**Try it**. This exercise calls for the line with "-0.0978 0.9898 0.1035", the line with "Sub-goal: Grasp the", and all lines between them in the material below, output exactly and with no other lines.

**Information supplied**.
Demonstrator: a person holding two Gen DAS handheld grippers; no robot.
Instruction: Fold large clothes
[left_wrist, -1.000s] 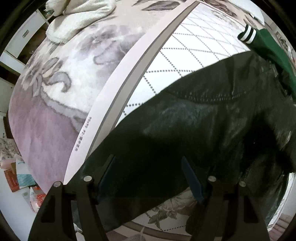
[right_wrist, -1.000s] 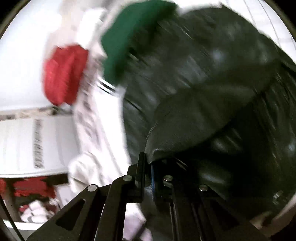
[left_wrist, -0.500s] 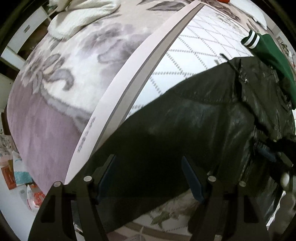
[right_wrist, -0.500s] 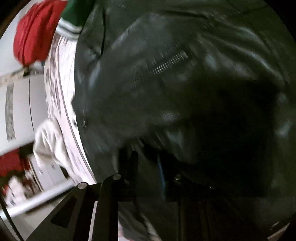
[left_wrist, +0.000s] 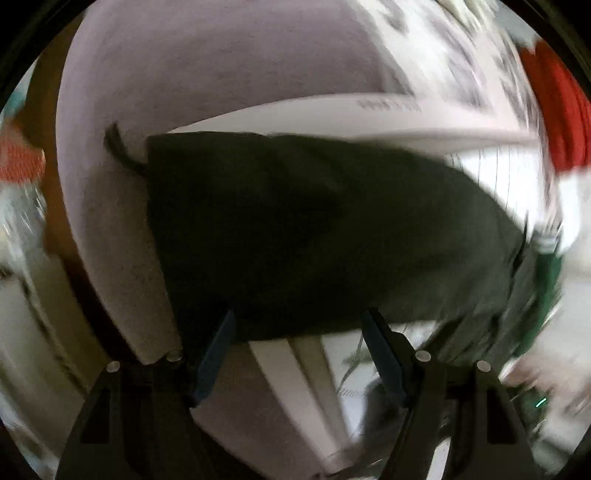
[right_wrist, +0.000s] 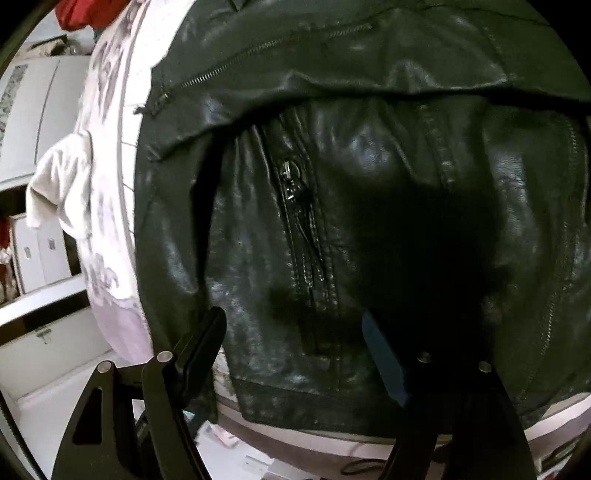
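Right wrist view: right gripper (right_wrist: 293, 341), jaws just opening, spread, releases black leather jacket (right_wrist: 369, 184), now lying folded on bed (right_wrist: 107, 192). Left gripper (left_wrist: 297, 354) spread, empty, swung aside. Fold placed.

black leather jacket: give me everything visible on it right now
The black leather jacket looks glossy and creased, with stitched seams, a zipped pocket and a long zipper on a part folded across the top. It lies on the floral bedspread, hem near the bed edge. Neither open gripper grips it.
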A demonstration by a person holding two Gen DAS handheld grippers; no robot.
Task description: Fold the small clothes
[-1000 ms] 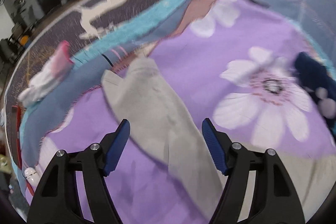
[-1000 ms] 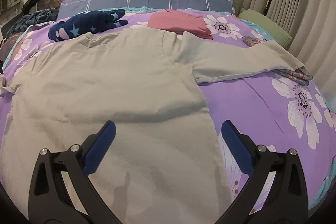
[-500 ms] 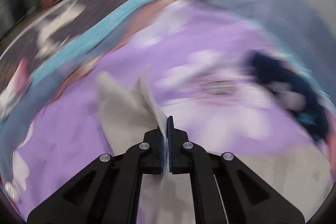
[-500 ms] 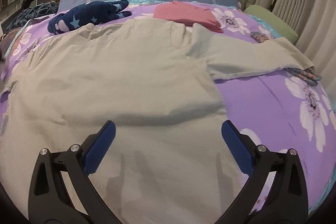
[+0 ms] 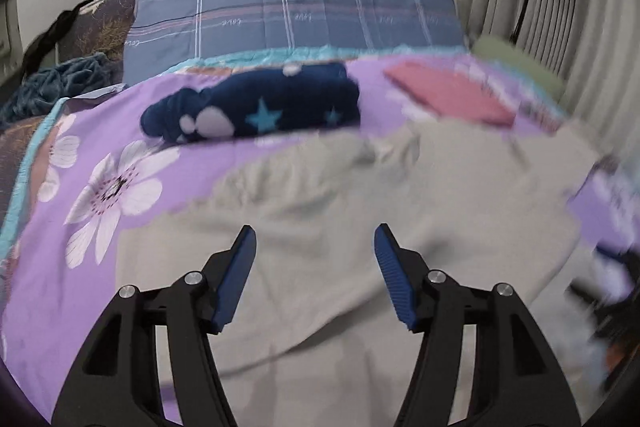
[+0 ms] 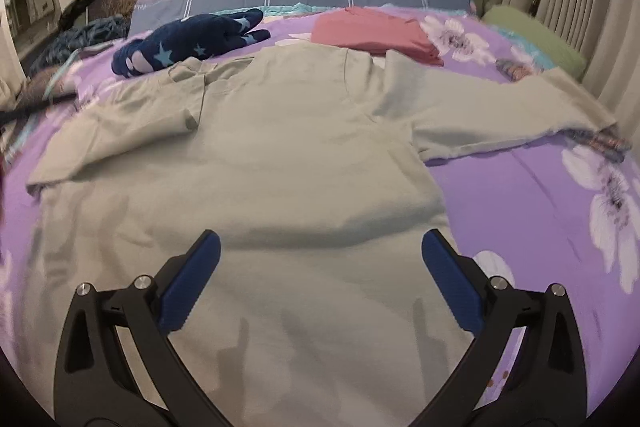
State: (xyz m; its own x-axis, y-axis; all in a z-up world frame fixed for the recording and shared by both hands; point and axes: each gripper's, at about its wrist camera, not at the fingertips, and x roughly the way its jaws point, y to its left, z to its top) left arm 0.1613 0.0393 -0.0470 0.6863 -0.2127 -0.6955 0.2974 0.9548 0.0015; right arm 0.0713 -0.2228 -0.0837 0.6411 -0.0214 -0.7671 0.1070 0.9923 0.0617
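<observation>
Lying flat on the purple flowered bedspread (image 6: 520,195), the pale grey-green long-sleeved cotton shirt (image 6: 280,155) fills the middle of both views. At the left of the right wrist view its one sleeve (image 6: 120,119) is folded in over the chest; the other sleeve (image 6: 500,115) stretches out toward the right edge, its long axis running across the frame. The left gripper (image 5: 314,267) hovers over the folded side, its jaws opening with nothing between them. The right gripper (image 6: 320,287) hangs with jaws wide apart and empty above the shirt's lower body. Judging by position, the outstretched sleeve lies up and right of the right gripper, the nearer one for folding it in.
</observation>
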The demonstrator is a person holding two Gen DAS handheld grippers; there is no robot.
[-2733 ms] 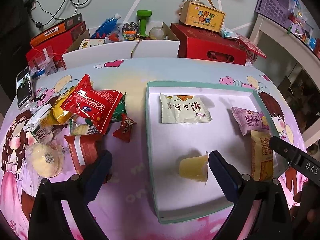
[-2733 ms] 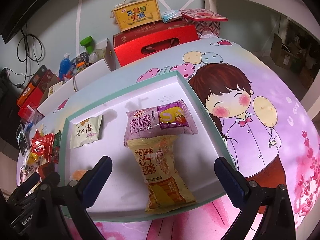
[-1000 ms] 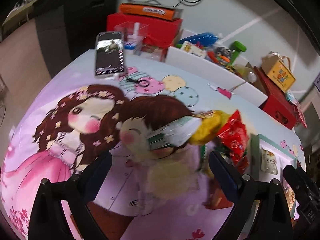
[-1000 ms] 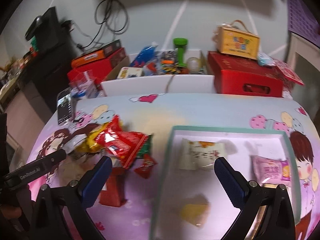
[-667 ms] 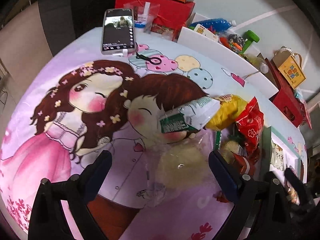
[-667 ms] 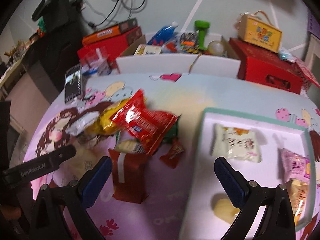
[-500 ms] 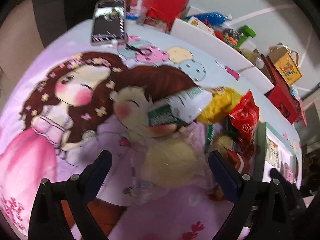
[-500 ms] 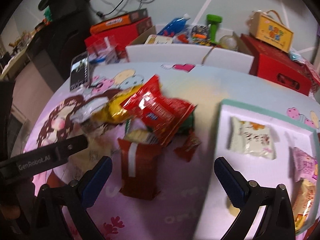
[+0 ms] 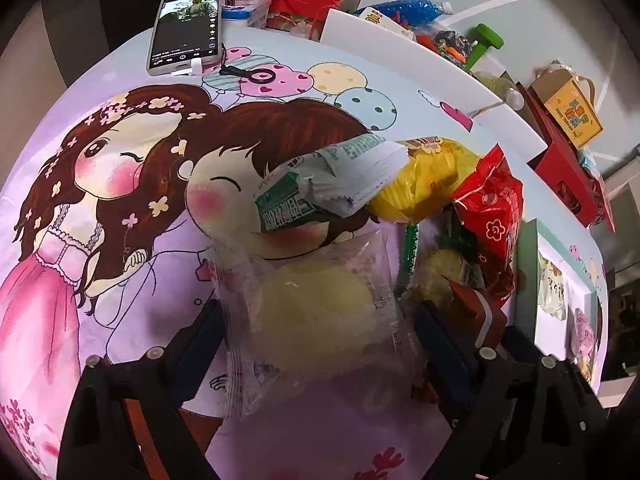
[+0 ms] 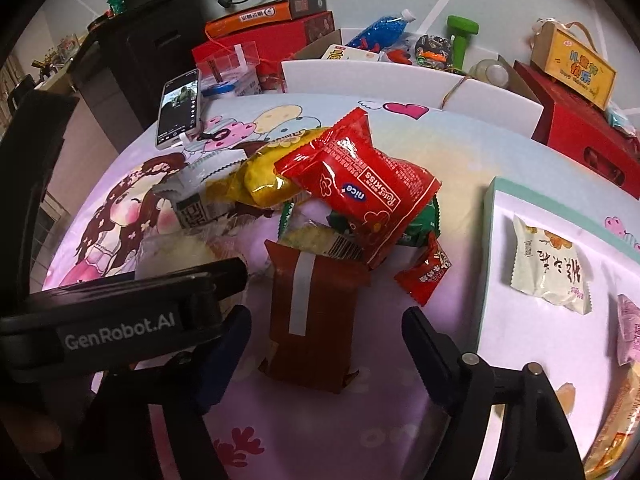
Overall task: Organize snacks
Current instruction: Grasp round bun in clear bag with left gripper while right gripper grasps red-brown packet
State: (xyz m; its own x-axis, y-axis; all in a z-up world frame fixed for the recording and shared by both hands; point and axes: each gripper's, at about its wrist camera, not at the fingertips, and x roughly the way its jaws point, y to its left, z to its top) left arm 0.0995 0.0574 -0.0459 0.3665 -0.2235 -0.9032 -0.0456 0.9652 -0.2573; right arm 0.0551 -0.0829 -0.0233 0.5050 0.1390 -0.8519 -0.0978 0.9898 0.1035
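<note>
Snacks are what you are sorting, and your left gripper has swung off the tray since a few seconds ago, when it hovered by the jelly cup there; now its jaws stand wide on either side of a clear-wrapped pale bun, so by my reading you are lined up for the next pick and only need to close. In the right wrist view your right gripper also hangs wide and empty, with a dark red packet lying between its fingers at 6 o'clock in the pile. Just beyond, a red "nice" bag lies on top of a yellow bag and a green-and-white sachet, and a small red candy wrapper sits at 4 o'clock of the heap. The sachet touches the bun's far edge, so lifting may drag it. At 3 o'clock the white tray with the teal rim already holds a cream packet and a pink one. Farther off, at 10 o'clock, a phone lies on the cartoon tablecloth, well apart from the pile.
</note>
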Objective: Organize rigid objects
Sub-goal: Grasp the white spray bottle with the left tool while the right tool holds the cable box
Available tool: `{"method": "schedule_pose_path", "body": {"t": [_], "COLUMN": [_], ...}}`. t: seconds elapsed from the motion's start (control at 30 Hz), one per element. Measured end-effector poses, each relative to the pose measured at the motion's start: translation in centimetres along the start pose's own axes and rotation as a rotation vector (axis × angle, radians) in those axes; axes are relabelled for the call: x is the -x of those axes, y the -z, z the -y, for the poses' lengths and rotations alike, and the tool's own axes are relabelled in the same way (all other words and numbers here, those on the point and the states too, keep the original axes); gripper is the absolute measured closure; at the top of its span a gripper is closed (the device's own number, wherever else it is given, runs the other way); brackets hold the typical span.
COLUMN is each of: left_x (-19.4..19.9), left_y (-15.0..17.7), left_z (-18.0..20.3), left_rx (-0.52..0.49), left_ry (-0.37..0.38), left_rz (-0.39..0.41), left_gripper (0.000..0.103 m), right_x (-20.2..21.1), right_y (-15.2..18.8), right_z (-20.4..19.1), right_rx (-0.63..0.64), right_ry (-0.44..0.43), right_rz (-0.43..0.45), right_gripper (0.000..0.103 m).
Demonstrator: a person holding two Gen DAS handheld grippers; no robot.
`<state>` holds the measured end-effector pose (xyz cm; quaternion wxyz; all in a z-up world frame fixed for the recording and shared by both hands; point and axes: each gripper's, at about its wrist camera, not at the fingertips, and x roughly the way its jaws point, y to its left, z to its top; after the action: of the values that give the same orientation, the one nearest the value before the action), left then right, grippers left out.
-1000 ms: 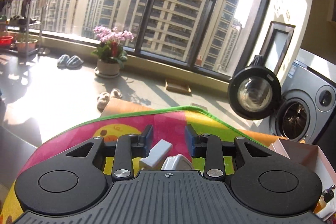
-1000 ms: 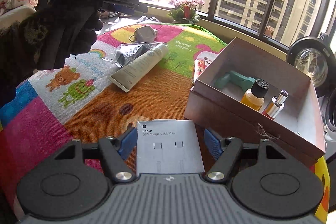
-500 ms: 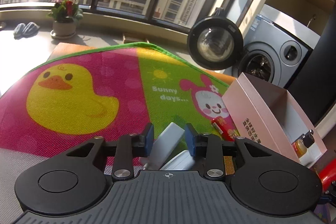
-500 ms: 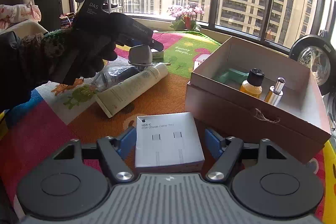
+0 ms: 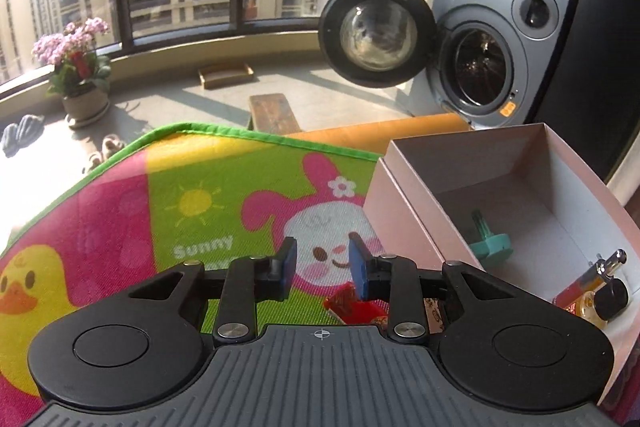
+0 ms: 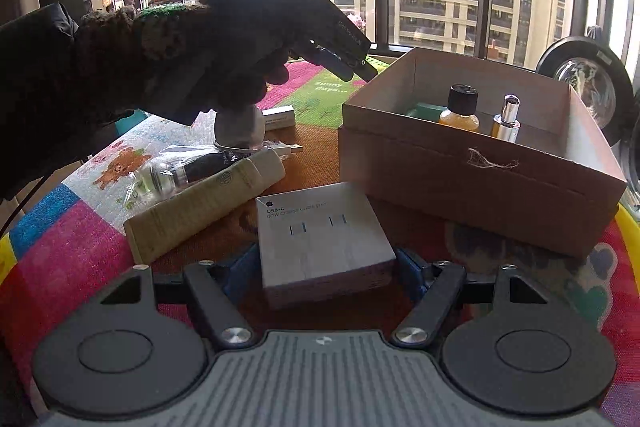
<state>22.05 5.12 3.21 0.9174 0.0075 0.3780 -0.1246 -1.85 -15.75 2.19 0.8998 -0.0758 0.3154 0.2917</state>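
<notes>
Right wrist view, left to right: one gloved left hand [image 6: 168,67] holding the left gripper [image 6: 352,65], raised over the mat near the box's left corner. Below it one grey charger plug [image 6: 239,129] with a USB cable end [image 6: 286,147], one small white box [image 6: 278,118], one clear-wrapped dark bottle [image 6: 180,173], one beige tube [image 6: 204,205] lying flat, all close together on the cartoon mat [image 6: 60,247]. One white USB-C cable box [image 6: 324,239] sits between the right gripper's [image 6: 324,277] blue pads [image 6: 410,269]; jaws spread wide, pads close to the box's sides, contact unclear, cannot tell if it's gripped. Cable box lies on the mat just in front of the cardboard box [image 6: 472,183].

One open cardboard box holds three items: one teal part [image 6: 424,110], one amber bottle with black cap [image 6: 460,109], one amber bottle with silver pump [image 6: 507,119]. Both bottles upright here.

Left wrist view: left gripper [image 5: 322,269] jaws partly spread, nothing between the blue pads [image 5: 289,267]. One red packet [image 5: 354,309] lies on the mat below them, beside the box's [image 5: 404,215] left wall. Behind: one flower pot [image 5: 82,75], one washing machine [image 5: 500,55] with door open.
</notes>
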Motion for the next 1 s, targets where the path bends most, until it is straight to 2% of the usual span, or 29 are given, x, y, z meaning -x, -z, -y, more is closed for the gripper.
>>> {"method": "schedule_pose_path", "body": {"t": [0.03, 0.1, 0.17, 0.27, 0.47, 0.57, 0.63, 0.7, 0.77, 0.83, 0.87, 0.9, 0.97, 1.0], "left_x": [-0.3, 0.0, 1.1, 3.5, 7.9, 11.2, 13.8, 15.7, 16.7, 17.0, 17.3, 17.5, 18.1, 18.2], "left_y": [0.3, 1.5, 2.8, 5.1, 9.3, 10.5, 11.4, 12.6, 14.0, 15.0, 15.4, 15.7, 16.0, 16.0], "left_z": [0.0, 0.2, 0.9, 1.7, 2.6, 2.6, 2.4, 2.5, 2.9, 2.9, 2.7, 2.5, 1.7, 1.4], "left_rx": [-0.016, -0.026, -0.06, -0.078, -0.026, 0.051, 0.083, 0.068, 0.028, 0.016, 0.023, 0.038, 0.079, 0.097], "left_ry": [0.017, 0.082, 0.113, 0.172, 0.235, 0.255, 0.229, 0.16, 0.078, 0.032, 0.022, 0.021, 0.037, 0.048], "left_rz": [-0.025, -0.057, -0.059, -0.078, -0.092, -0.018, 0.039, 0.072, 0.073, 0.056, 0.054, 0.057, 0.071, 0.074], "left_gripper": [0.079, 0.08, 0.078, 0.079, 0.078, 0.078, 0.078, 0.078, 0.077, 0.077, 0.077, 0.077, 0.077, 0.078], "right_x": [0.4, 1.1, 1.8, 2.1, 2.2, 2.2, 2.3, 2.3, 1.8, 0.7, 0.1, -1.2, -2.8, -3.7], "right_y": [0.1, 0.5, 1.2, 1.5, 1.4, 1.6, 1.4, 0.9, 0.0, -1.1, -1.5, -2.3, -3.2, -3.5], "right_z": [0.1, 0.1, 0.4, 1.2, 1.7, 0.5, 0.3, 0.2, -0.3, -1.0, -1.3, -1.9, -3.2, -3.6], "right_rx": [0.003, 0.024, 0.045, 0.011, -0.028, -0.004, 0.002, 0.007, 0.049, 0.1, 0.116, 0.142, 0.198, 0.213], "right_ry": [0.01, 0.034, 0.056, 0.05, 0.023, 0.019, 0.024, 0.029, 0.027, 0.016, 0.012, 0.01, 0.036, 0.026], "right_rz": [0.007, 0.018, 0.029, 0.023, 0.014, 0.025, 0.035, 0.054, 0.065, 0.057, 0.043, 0.011, 0.001, -0.027], "right_gripper": [0.03, 0.03, 0.03, 0.03, 0.026, 0.023, 0.023, 0.023, 0.023, 0.025, 0.034, 0.048, 0.051, 0.058]}}
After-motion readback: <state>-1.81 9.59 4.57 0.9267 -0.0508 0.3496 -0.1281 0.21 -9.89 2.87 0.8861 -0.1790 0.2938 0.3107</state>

**Expected answer**.
State: (xyz m; its own x-axis, y-axis; all in a z-up world frame fixed for the recording and shared by both hands; point and axes: each gripper's, at about its wrist camera, not at the fingertips, and x roughly the way its jaws point, y to its left, z to its top) left arm 0.0995 0.0574 -0.0459 0.3665 -0.2235 -0.9032 -0.0456 0.9652 -0.2573; right arm 0.0551 -0.0829 -0.0233 0.5050 0.1390 -0.8519 -0.0978 0.9898 0.1035
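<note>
Snacks are what you are sorting, and your left gripper has swung off the tray since a few seconds ago, when it hovered by the jelly cup there; now its jaws stand wide on either side of a clear-wrapped pale bun, so by my reading you are lined up for the next pick and only need to close. In the right wrist view your right gripper also hangs wide and empty, with a dark red packet lying between its fingers at 6 o'clock in the pile. Just beyond, a red "nice" bag lies on top of a yellow bag and a green-and-white sachet, and a small red candy wrapper sits at 4 o'clock of the heap. The sachet touches the bun's far edge, so lifting may drag it. At 3 o'clock the white tray with the teal rim already holds a cream packet and a pink one. Farther off, at 10 o'clock, a phone lies on the cartoon tablecloth, well apart from the pile.
</note>
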Objective: Organize rigid objects
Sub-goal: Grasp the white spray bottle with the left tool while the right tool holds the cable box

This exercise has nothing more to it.